Matthias Koller Filliger: Kirche und Pastoral betreten «Heiligen Boden», wenn sie mit Paaren und Familien arbeiten: So heisst ein neuer Leitfaden für die Seelsorge, der nach der letzten Bischofssynode von den Bistümern Basel und St. Gallen zur Ehe- und Familienpastoral herausgegeben wurde. Dieser betont, wie wichtig es ist, sich vorbehaltlos auf die heutzutage vielfältigen Paar- und Familienrealitäten einzulassen. Genau diesem seelsorgerischen Ansatz entspricht auch das Projekt paargeschichten.ch.

Von wegen vielfältigen Paar- und Familienrealitäten: Welche Rolle spielt der interkulturelle Aspekt? Was können wir etwa von binationalen Paaren oder von Paaren aus einer anderen Kultur lernen?

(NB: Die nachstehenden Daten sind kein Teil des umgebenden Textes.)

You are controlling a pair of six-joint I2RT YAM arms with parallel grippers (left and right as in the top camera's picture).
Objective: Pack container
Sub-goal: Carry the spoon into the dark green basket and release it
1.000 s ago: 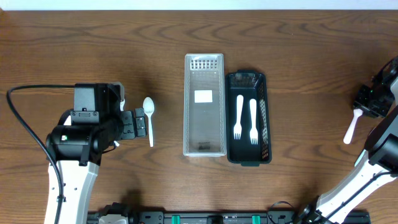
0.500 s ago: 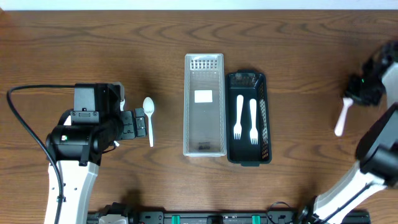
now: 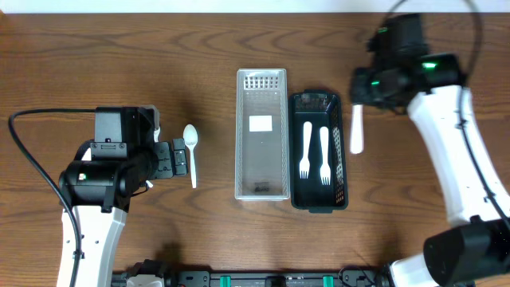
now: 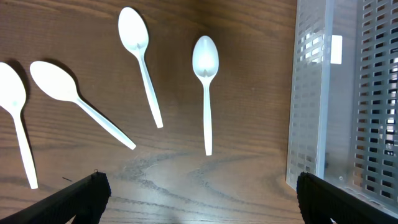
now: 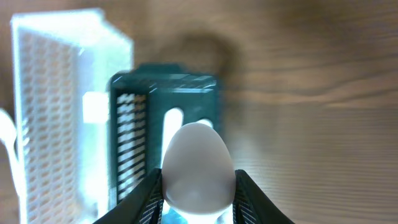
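Note:
A clear slotted container [image 3: 261, 134] stands at the table's middle, with a dark slotted container [image 3: 317, 151] touching its right side and holding two white forks [image 3: 315, 151]. My right gripper [image 3: 360, 100] is shut on a white spoon [image 3: 357, 129] and holds it just right of the dark container; the spoon's bowl fills the right wrist view [image 5: 198, 164]. My left gripper [image 4: 198, 198] is open and empty over bare wood, left of the clear container [image 4: 336, 93]. One white spoon [image 3: 191, 153] lies by it; several show in the left wrist view [image 4: 206, 87].
The left arm's base and black cable [image 3: 32, 163] take up the left side. The right arm [image 3: 454, 135] reaches in from the lower right. Bare wood lies right of the dark container.
My right gripper has swept from the far right edge leftward with the white spoon, to just right of the dark container. The left arm has not moved.

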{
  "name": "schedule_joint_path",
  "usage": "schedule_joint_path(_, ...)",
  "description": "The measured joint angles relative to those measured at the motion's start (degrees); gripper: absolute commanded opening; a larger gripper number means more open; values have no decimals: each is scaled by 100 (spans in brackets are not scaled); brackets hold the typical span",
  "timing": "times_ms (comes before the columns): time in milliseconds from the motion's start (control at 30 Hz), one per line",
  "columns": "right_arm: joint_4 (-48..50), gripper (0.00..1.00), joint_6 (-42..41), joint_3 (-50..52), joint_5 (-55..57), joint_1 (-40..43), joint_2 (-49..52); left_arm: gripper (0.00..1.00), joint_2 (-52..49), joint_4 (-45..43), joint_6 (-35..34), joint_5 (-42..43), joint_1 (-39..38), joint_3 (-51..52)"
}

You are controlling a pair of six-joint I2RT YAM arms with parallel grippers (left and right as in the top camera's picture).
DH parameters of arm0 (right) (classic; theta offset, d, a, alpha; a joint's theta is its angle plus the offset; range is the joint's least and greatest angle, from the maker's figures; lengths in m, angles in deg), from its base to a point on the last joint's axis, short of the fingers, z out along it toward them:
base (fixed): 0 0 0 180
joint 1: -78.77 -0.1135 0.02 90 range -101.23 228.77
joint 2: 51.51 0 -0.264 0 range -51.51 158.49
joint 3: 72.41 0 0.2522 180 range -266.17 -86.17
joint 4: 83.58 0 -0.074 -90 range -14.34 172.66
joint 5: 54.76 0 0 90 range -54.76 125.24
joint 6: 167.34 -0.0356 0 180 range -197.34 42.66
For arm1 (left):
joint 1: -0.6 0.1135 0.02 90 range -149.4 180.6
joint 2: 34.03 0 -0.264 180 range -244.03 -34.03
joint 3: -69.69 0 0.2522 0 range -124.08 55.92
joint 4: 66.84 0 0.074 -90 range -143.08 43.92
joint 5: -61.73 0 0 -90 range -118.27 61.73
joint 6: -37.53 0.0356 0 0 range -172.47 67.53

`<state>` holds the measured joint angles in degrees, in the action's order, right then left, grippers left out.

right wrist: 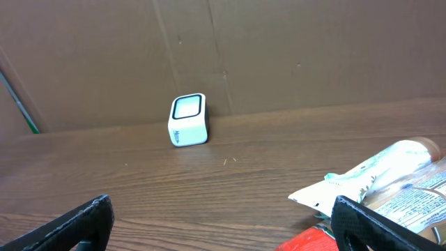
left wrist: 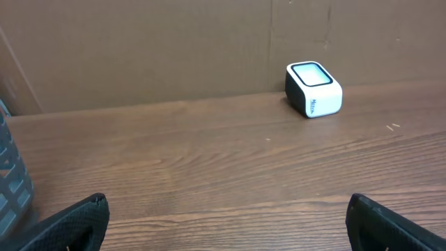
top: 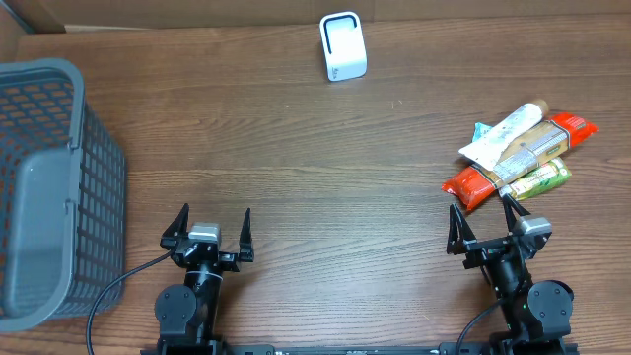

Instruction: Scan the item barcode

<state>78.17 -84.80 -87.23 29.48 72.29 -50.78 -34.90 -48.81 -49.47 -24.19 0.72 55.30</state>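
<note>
Near the back edge of the dark brown wooden worktop (top: pixel 315 177), close against the brown cardboard wall (left wrist: pixel 139 49): a small white box-shaped barcode scanner (top: pixel 343 46), with a dark-rimmed window on its upper face, standing alone. Well to the right of the scanner and nearer the arms, a loose heap of packaged goods, untouched: a white squeeze tube (top: pixel 508 133) with a tan cap lying slantwise on top, a clear-wrapped bar (top: pixel 532 148) just under it, a long orange-red foil packet (top: pixel 473 182) at the bottom, and a green packet (top: pixel 542 179) on the near side, all overlapping. Far to the left of the scanner, a tall grey plastic mesh basket (top: pixel 99 197) at the worktop's edge. Left end effector (top: pixel 214 215) low at the near edge, left of the scanner's line, jaws spread as wide as they go and gripping nothing; in its wrist view (left wrist: pixel 230 230) only bare wood between the black fingers, with the scanner (left wrist: pixel 313 89) ahead to the right and a sliver of basket (left wrist: pixel 10 188) at the frame's left edge. Right end effector (top: pixel 483 222) likewise spread wide and empty, near the close side of the heap but apart from it; from its wrist (right wrist: pixel 223 230), the scanner (right wrist: pixel 188 120) ahead to the left, with the tube (right wrist: pixel 376 178) and a corner of the orange-red packet (right wrist: pixel 313 240) beside the right finger.
</note>
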Motion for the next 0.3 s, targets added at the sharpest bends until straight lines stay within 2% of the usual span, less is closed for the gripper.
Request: schedule_joint_path(300,0,100,2,0,-2,0,0,100,0,0,0,-2,0,0)
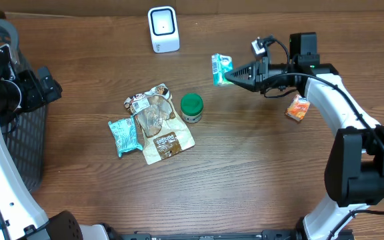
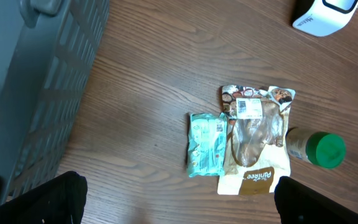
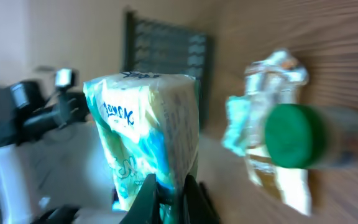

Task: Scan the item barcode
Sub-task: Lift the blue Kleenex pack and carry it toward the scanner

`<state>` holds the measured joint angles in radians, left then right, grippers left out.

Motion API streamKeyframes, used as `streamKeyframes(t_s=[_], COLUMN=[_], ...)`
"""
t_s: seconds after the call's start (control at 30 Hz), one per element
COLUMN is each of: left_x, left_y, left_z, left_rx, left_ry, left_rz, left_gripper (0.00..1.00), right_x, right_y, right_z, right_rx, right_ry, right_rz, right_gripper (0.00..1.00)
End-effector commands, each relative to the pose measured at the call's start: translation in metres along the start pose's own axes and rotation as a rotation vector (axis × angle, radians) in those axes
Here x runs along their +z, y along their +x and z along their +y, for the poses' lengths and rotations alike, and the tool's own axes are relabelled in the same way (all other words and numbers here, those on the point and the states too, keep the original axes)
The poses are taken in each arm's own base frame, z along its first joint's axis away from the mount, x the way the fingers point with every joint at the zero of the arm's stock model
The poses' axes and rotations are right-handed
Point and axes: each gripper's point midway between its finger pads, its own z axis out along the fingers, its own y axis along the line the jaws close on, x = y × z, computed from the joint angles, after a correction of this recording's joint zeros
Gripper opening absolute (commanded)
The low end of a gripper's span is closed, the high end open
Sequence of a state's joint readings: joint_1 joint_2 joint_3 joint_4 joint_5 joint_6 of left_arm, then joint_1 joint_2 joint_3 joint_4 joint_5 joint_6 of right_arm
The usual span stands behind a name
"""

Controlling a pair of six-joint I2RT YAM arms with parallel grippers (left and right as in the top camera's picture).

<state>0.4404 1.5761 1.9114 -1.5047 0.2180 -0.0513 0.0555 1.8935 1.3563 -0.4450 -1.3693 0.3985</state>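
Note:
My right gripper (image 1: 228, 75) is shut on a green-and-white snack packet (image 1: 221, 68) and holds it above the table, right of the white barcode scanner (image 1: 163, 29). In the right wrist view the packet (image 3: 145, 134) stands upright, pinched at its lower edge in the gripper (image 3: 169, 194). The scanner (image 2: 325, 15) also shows at the top right of the left wrist view. My left gripper (image 1: 45, 85) is far left beside the basket, open, and nothing lies between its fingertips (image 2: 67, 199).
A black mesh basket (image 1: 12, 133) stands at the left edge. Mid-table lie a teal packet (image 1: 124, 136), a clear-and-brown pouch (image 1: 157, 123) and a green-lidded jar (image 1: 192, 107). An orange packet (image 1: 298, 107) lies under the right arm.

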Motion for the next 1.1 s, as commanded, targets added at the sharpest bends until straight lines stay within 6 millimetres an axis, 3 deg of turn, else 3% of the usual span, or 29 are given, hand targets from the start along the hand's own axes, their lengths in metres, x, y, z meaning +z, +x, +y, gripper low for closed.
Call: streamKeyframes(t_s=[0.0,0.57,0.83,1.07], left_x=[-0.002,-0.002,-0.002,-0.002], left_y=[-0.004,-0.004,-0.004,-0.004], left_z=[-0.003,-0.003,-0.003,-0.003], left_rx=[0.018,0.018,0.017,0.017], left_ry=[0.016,0.016,0.016,0.016], left_rz=[-0.009,-0.009,-0.009,-0.009], left_gripper=[1.00,1.00,1.00,1.00], right_x=[0.001,0.022,0.025,0.048], right_y=[0.007,-0.004,-0.007,0.000], right_z=[0.031,0.060,0.058,0.040], right_rx=[0.055,0.055,0.007,-0.014], right_ry=[-0.111,-0.138,-0.126,-0.048], right_rz=[0.063,0.108,0.088,0.064], right_gripper=[0.04,0.04,0.04,0.04])
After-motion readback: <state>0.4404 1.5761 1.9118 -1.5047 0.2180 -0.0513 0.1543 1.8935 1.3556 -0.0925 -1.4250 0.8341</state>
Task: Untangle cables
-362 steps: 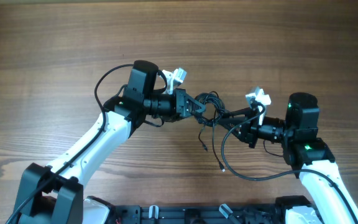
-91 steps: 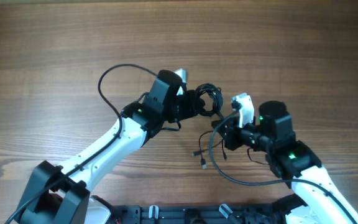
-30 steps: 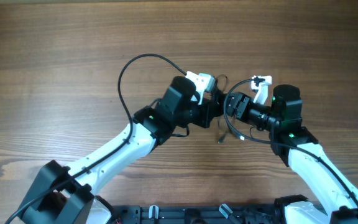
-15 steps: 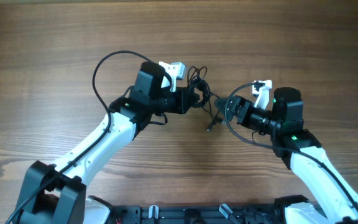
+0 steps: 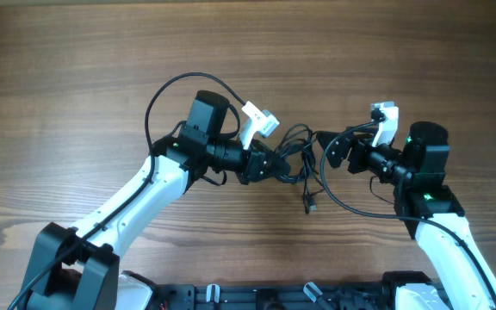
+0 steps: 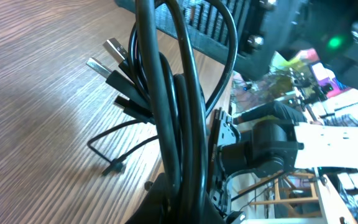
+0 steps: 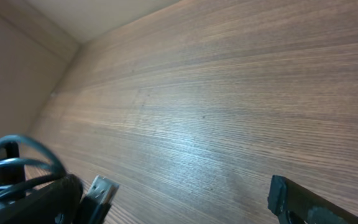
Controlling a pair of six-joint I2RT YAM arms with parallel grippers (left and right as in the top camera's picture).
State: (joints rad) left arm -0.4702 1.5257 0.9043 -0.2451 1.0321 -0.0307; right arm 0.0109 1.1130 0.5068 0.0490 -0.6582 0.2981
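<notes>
Separation of the tangle is the step in hand. The left arm's fingers are pressed together on the bundle of thin black flexible cables and carry it over the brown wood-grain worktop. In the left wrist view, looped strands rise out of that pinch, and flat silver plugs stick out to one side. One loose strand hangs from the bundle, with its small plug end down near the worktop. The right arm's fingers are spread wide and empty, just beside the bundle. As I judge it, the next move calls for the right fingers to close on a single strand or plug, not the whole clump. They should then draw it away sideways while the left pinch anchors the rest.
</notes>
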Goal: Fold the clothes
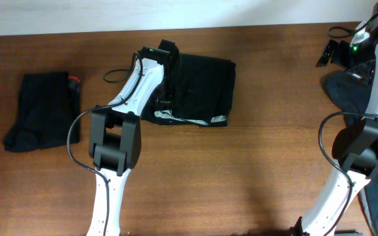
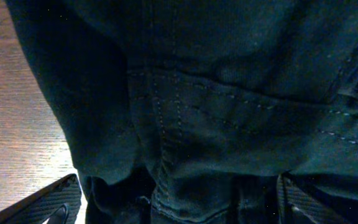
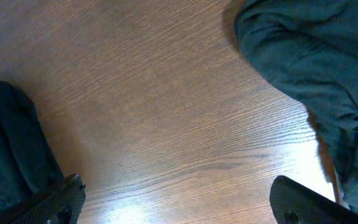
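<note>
shorts [image 1: 202, 88] show stitching only at the left wrist; left pincer [image 2: 179, 206] and right pincer [image 3: 178, 200] gape unclenched.

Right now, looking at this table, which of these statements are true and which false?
1. The left gripper has its jaws spread wide over the black shorts. True.
2. The right gripper is clamped on a garment. False: it is open above the bare wood of the table.
3. A dark garment with a red tag lies toward the table's left end. True.
4. The shorts hang off the table's edge. False: they lie on the table, near its middle.
</note>
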`<state>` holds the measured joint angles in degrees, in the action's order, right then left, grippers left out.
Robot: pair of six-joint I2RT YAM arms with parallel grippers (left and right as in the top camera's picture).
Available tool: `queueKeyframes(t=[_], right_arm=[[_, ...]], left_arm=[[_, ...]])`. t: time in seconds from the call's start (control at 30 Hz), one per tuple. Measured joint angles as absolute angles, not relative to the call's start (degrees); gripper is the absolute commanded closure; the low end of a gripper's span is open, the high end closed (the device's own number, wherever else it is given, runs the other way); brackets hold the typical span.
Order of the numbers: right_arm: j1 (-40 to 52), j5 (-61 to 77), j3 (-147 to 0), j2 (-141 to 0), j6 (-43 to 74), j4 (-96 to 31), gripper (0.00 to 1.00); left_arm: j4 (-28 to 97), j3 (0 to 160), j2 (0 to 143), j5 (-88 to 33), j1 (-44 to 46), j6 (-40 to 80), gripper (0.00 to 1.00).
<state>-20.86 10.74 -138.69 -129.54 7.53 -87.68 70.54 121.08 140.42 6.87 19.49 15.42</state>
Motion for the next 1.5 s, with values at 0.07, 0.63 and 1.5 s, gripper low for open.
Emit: queueKeyframes(t=[0.07,0.63,1.5], right_arm=[[-20.9,10.7,-138.7,-129.5,7.5,-87.7,0.01],[-20.9,10.7,-138.7,-129.5,7.5,-87.7,0.01],[-20.9,10.7,-138.7,-129.5,7.5,-87.7,0.01]], left_arm=[[69.6,120.0,140.0,6.9,19.5,15.4,0.01],[64.4,113.8,137.1,3.2,18.5,16.0,0.25],[68.6,116.1,138.2,0.7,17.4,15.5,0.2]])
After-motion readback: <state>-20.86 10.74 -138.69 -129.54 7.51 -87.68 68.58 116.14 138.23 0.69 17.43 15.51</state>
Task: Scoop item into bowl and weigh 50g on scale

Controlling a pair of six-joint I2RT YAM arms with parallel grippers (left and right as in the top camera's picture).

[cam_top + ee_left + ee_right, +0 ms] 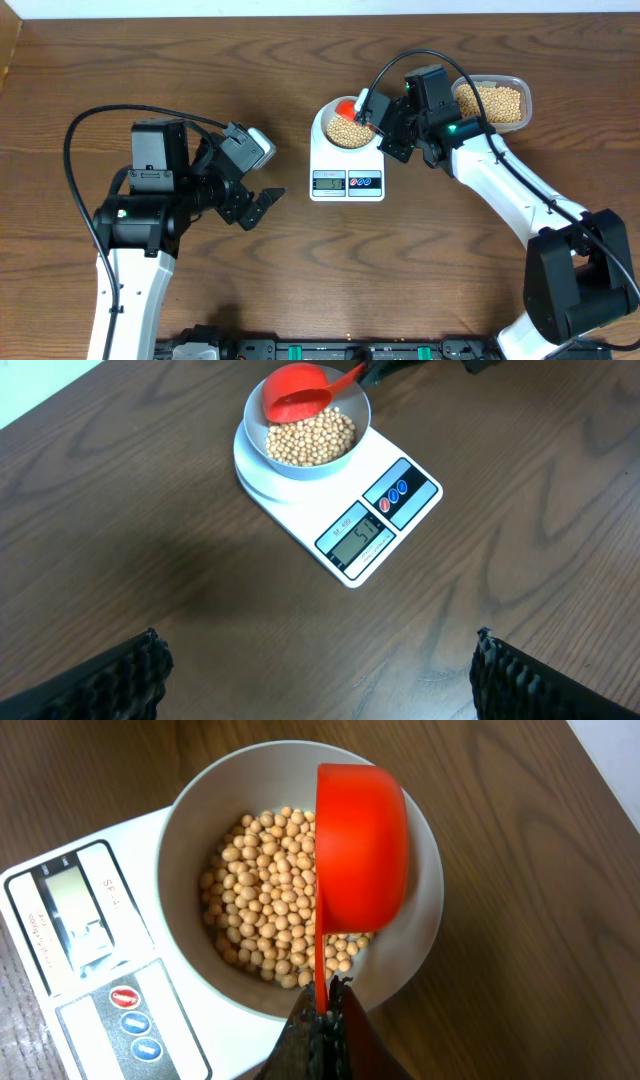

Madeleine Winterhalter-Häuptle: Das Wichtigste ist wohl, zu verstehen, dass wir nicht in einer Blase leben. So wie wir und vielleicht unser Bekanntenkreis leben, das muss nicht zwangsläufig auch für andere so stimmen. Das soll auch in den Paargeschichten widergespiegelt werden. Gerade planen wir eine Zusammenarbeit mit dem St. Galler Verein Aida, der sich im Bereich Bildung und Begegnung fremdsprachiger Frauen engagiert. Die Beziehungsgeschichten dieser Frauen werden in paargeschichten.ch aufgenommen und bereichern so das Projekt.
Text: Nina Rudnicki
Bilder: Ana Kontoulis
Veröffentlicht: 25.01.2023
Stets neue Geschichten
Das Projekt paargeschichten.ch wird von IG PEF-Pastoral Deutschschweiz verantwortet und von der Inländischen Mission sowie den röm.-kath. Kantonalkirchen Aargau, Luzern, Deutschfreiburg und Zürich und den Bistümern Sitten (Oberwallis) und St. Gallen finanziert. Die Webseite paargeschichten.ch wird fortlaufend mit neuen Geschichten erweitert. Die Fachstelle Partnerschaft-Ehe-Familie (PEF) des Bistums St. Gallen ist Mitglied bei der IG PEF und setzt das Projekt Paargeschichten im Bistum St. Gallen um.